* YOUR ASSIGNMENT *
Start at the line below containing "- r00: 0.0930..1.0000" and stop at the line containing "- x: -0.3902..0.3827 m". Repeat every line of that stretch exactly, and nothing outside it.

* EXERCISE DATA *
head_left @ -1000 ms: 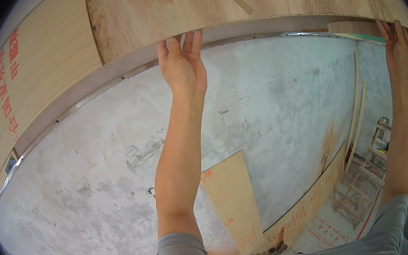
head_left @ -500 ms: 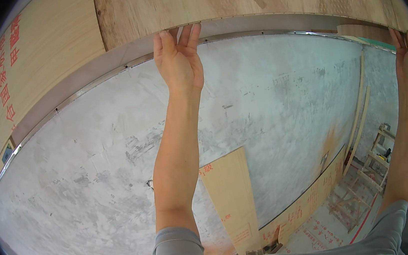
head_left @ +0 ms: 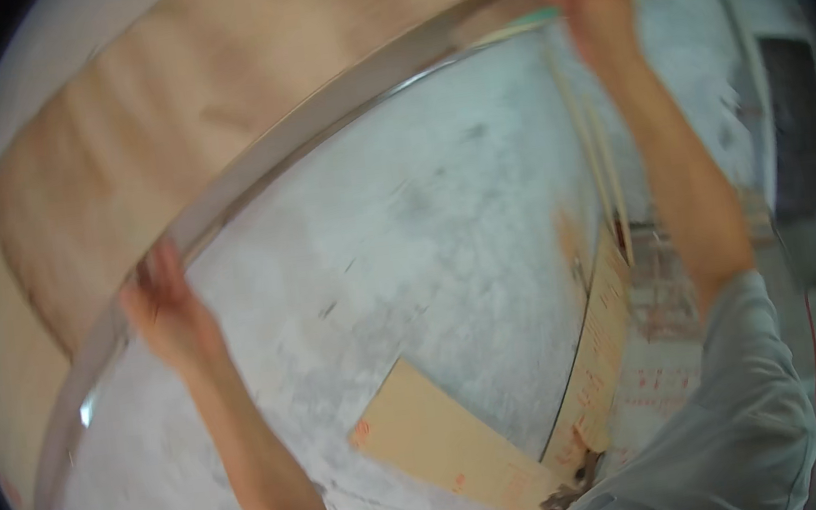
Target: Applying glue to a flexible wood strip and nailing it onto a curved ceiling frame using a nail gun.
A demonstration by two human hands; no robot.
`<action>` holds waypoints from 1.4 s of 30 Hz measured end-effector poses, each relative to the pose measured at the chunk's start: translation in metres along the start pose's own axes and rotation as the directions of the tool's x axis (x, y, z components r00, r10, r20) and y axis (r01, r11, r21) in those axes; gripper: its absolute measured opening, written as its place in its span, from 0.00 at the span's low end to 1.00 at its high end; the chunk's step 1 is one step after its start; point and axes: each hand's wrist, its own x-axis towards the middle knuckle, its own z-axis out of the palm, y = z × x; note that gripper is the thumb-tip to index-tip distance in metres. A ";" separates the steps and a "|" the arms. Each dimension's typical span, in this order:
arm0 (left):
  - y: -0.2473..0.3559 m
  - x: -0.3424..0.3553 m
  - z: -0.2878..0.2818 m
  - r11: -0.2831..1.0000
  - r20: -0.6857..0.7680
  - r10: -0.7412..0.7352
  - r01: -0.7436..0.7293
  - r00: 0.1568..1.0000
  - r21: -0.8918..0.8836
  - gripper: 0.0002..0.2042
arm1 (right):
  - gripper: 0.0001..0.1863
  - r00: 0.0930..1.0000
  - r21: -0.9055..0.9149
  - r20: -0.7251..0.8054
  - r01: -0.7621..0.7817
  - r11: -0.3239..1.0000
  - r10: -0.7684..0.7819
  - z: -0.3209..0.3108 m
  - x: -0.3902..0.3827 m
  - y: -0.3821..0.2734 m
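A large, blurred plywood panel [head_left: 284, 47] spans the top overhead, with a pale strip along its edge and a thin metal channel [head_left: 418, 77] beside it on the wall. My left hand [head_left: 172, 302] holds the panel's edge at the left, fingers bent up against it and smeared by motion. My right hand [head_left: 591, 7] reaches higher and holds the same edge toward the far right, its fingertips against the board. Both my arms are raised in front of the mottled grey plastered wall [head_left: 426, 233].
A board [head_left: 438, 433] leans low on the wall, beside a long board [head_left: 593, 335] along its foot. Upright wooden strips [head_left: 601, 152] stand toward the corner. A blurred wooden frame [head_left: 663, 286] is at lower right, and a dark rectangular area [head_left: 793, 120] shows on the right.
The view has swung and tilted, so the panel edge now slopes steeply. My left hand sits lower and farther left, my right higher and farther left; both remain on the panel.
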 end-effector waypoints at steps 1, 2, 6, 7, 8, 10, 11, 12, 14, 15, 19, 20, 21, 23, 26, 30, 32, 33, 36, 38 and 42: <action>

* SOLUTION *
  - r00: 0.0930..1.0000
  - r21: -0.9055..0.9149
  - r20: -0.7251..0.8054
  - r01: -0.7621..0.7817
  - r11: -0.3239..1.0000
  - r10: -0.7684..0.7819
  - z: -0.3209..0.3108 m
  - x: -0.3902..0.3827 m

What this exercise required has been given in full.